My answer to the first question is that yes, of course, there is every reason to argue that the nation owes a debt to the Armed Forces. That raises the next question: what form should the repayment of that debt take? Since the Armed Forces have offered to risk and lay down their lives on behalf of and in the interests of the country, the country obviously incurs several obligations. I want to mention three, only one of which has been heavily emphasised in the debate so far.

First, the nation has an obligation to remember them with gratitude, and honour their memory in appropriate ways. No financial compensation can adequately measure up to the way of remembering and cherishing people and fulfilling the dreams that their sadly truncated lives have not been able to realise. We remember, honour and cherish their memories by constructing memorials, national Remembrance Day and telling stories about their deeds in our text-books. In telling those stories and constructing memorials, we not only redeem the tragic dimension of their death but build bonds of unity among our own people. It is worth remembering that Remembrance Day is only common to five or six out of 185 countries. India has no remembrance day. France does not. Germany—for obvious reasons—does not. Even in the United States, it appears in a very unusual form. It might be worth looking not only at the history of Remembrance Day—is it a response to the Crimean War or the First World War?—but at the changes it has undergone over the years and why it is, in some sense, relatively unique to our country.

The second obligation we have is to look after the dependants of those who have died and to attend to the needs of those who have suffered grave injuries and disabilities. This calls for generous compensation schemes, pensions, rehabilitation, integration into normal life and other forms of support. The task force on the military covenant and the Boyce report make excellent suggestions and I wholeheartedly endorse them.

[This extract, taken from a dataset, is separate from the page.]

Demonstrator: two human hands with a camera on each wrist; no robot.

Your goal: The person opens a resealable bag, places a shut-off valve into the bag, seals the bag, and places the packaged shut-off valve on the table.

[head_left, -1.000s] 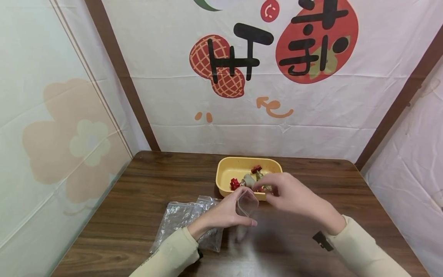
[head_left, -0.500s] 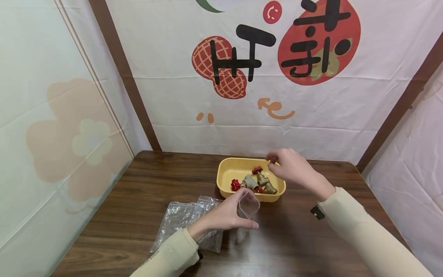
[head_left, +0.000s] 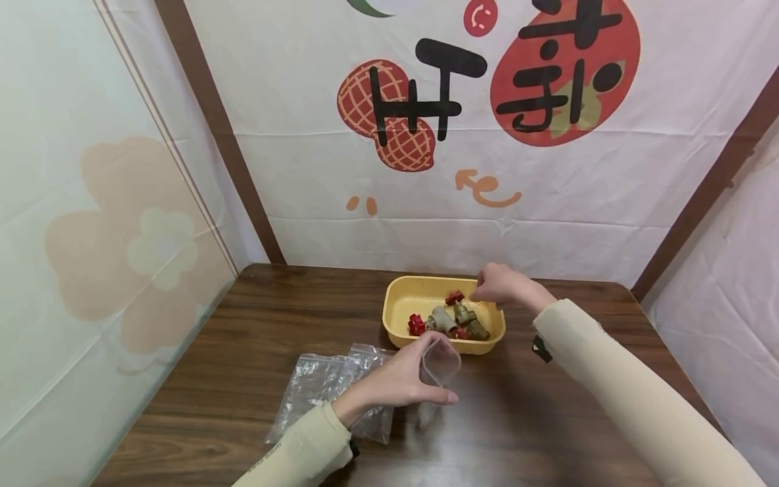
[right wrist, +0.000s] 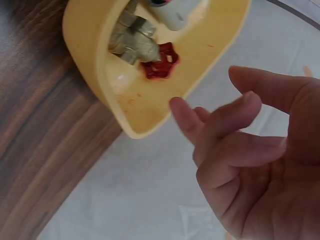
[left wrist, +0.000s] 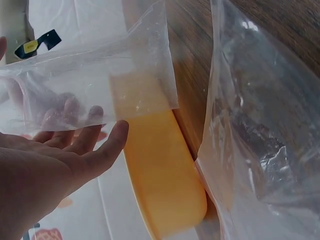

However, there is a third obligation, which is in danger of being neglected. The nation incurs a profound obligation to ensure that the wars in which the Armed Forces are engaged and in which they may have to sacrifice their lives are fully justified, either in terms of the interests of the country or in the wider interests of humanity at large. Since the Armed Forces are expected to obey the civilian authorities and are politically neutral, the civil authorities that decide for them often have a tendency to take them for granted and to think that the military machine can be deployed for any purposes that their masters choose. Wars are therefore declared sometimes without much forethought, because they distract attention from domestic problems or because they are politically convenient and give the halo of glory to otherwise mediocre politicians. It is precisely because the Armed Forces are expected to be uncritically loyal that the Government must think 10 times before sending them to an almost certain death. Iraq and Afghanistan do not meet this test, as I have argued before your Lordships in the past; nor, I think, did Suez or Vietnam. It becomes morally hypocritical to send young people with promising lives to ill conceived deaths and to compensate them with offers of payments, as if a promising life is worth a lump sum of so much money.

Every death is a tragedy. It should be an occasion for critical national self-reflection on how to improve the way in which we take momentous decisions involving war. The Armed Forces trust the nation to value their lives and to demand sacrifices only when they are fully justified. The nation must prove itself worthy of the trust that the Armed Forces put in it.